Memory and Identity in High Medieval Canterbury
From the impact of its eleventh-century rebuilding to the spread of Thomas Becket's cult across Europe and the Near East, Canterbury was an influential cultural center in the high medieval world. In keeping with the IMC theme, this session examines the role of memory and identity at Canterbury in the 11th-13th centuries. How did Canterbury's competing spiritual communities imagine themselves fitting into England's -- and Christendom's -- past and present? What insights can the manuscripts from Canterbury's scriptoria provide into the role of texts and images in articulating overlapping religious, linguistic, and political identities? How were Canterbury's identities translated beyond the British Isles? The organizers hope with this session to contribute to an ongoing interdisciplinary discussion of the complex processes of memory and identity formation in high medieval England.

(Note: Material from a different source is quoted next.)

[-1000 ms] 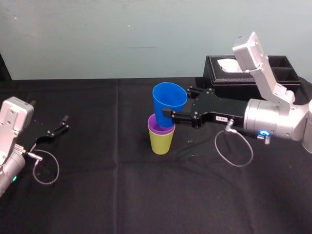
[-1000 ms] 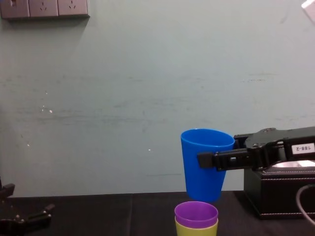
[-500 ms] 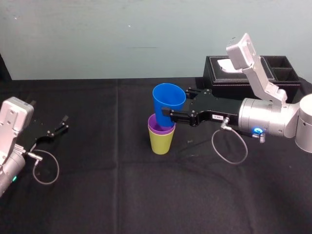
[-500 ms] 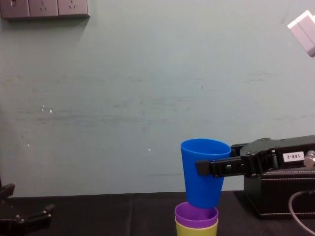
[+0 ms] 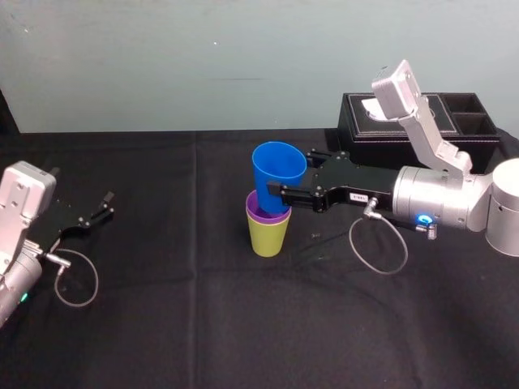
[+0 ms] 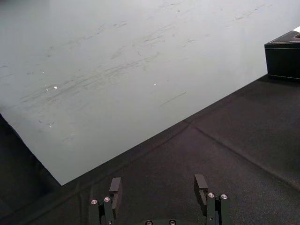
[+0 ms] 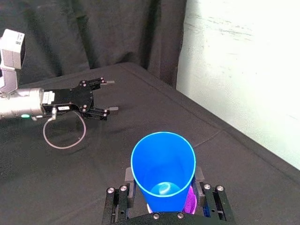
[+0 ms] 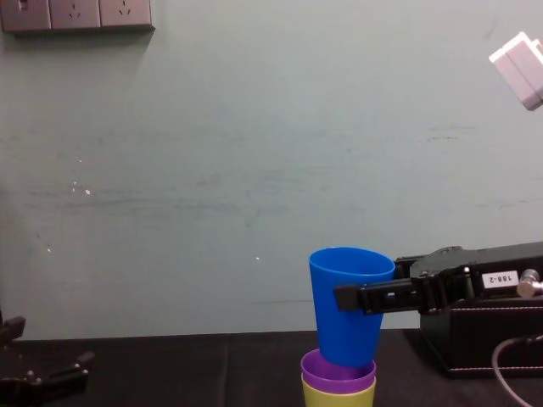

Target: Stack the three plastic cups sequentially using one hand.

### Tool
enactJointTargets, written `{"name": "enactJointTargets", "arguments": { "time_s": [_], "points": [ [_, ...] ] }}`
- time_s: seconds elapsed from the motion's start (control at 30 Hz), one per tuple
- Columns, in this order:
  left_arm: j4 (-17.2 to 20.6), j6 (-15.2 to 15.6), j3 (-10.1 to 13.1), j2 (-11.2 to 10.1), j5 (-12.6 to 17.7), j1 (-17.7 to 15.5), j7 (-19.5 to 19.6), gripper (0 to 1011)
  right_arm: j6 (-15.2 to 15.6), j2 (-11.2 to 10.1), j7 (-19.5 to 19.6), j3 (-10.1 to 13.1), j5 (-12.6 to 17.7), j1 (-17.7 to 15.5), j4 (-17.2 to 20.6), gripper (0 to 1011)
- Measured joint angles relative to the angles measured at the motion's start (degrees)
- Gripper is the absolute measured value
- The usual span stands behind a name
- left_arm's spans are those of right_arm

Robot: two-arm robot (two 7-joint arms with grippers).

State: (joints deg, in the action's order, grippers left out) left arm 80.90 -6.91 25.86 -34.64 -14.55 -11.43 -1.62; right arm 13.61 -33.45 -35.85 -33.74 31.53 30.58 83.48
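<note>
Stacking is at its last step, as I judge it. In the head view my right jaws are clamped on the blue cup (image 5: 279,172), a little below its rim. They hold it over the purple cup (image 5: 256,211), which sits nested in the yellow-green cup (image 5: 268,237) near the middle of the black counter (image 5: 203,324). The black tissue box (image 5: 381,121) stands at the back, apart from the cups. My left jaws lie parked at the left side of the counter, well apart from the work. In the left wrist view these left jaws stand open, with nothing between them and only dark cloth beyond. In the right wrist view I look down into the mouth of the blue cup; the jaws press its wall from both sides, and a bit of purple shows beside its base. In the chest view the base of the blue cup is at the purple rim and seems to be just inside it, but the cup is not seated, because most of its body stands above the pair. It looks nearly upright. The next move, I think, calls for going straight down with the base centred in the purple mouth until it sits, and only then opening the jaws. Pushing off centre could tip the light pair below.
</note>
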Motion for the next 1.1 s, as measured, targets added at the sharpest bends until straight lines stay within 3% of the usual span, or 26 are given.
{"name": "enactJointTargets", "arguments": {
  "time_s": [1.1],
  "points": [
    [0.0,0.0,0.0,0.0,0.0,0.0,0.0,1010,-0.8,1.9,0.0,-0.4,-1.4,1.0,-3.1,724]
  ]
}}
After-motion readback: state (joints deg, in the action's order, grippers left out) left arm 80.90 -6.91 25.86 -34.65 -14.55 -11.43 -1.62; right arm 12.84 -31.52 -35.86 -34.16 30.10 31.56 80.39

The deadline for abstracts is September 15, 2017.
We invite proposals for 20-minute papers that approach the session themes from any relevant disciplinary perspective. Please send the following to both Alexandra Reider (email@example.com) and Katie Hodges-Kluck (firstname.lastname@example.org):
- your paper's title
- a short abstract of approximately 100 words
- at least two relevant index terms for your paper
- details of your academic affiliation and position, email, and mailing postal address (include country, and specify if home or office)
This panel is sponsored by the Marco Institute for Medieval and Renaissance Studies at the University of Tennessee, Knoxville.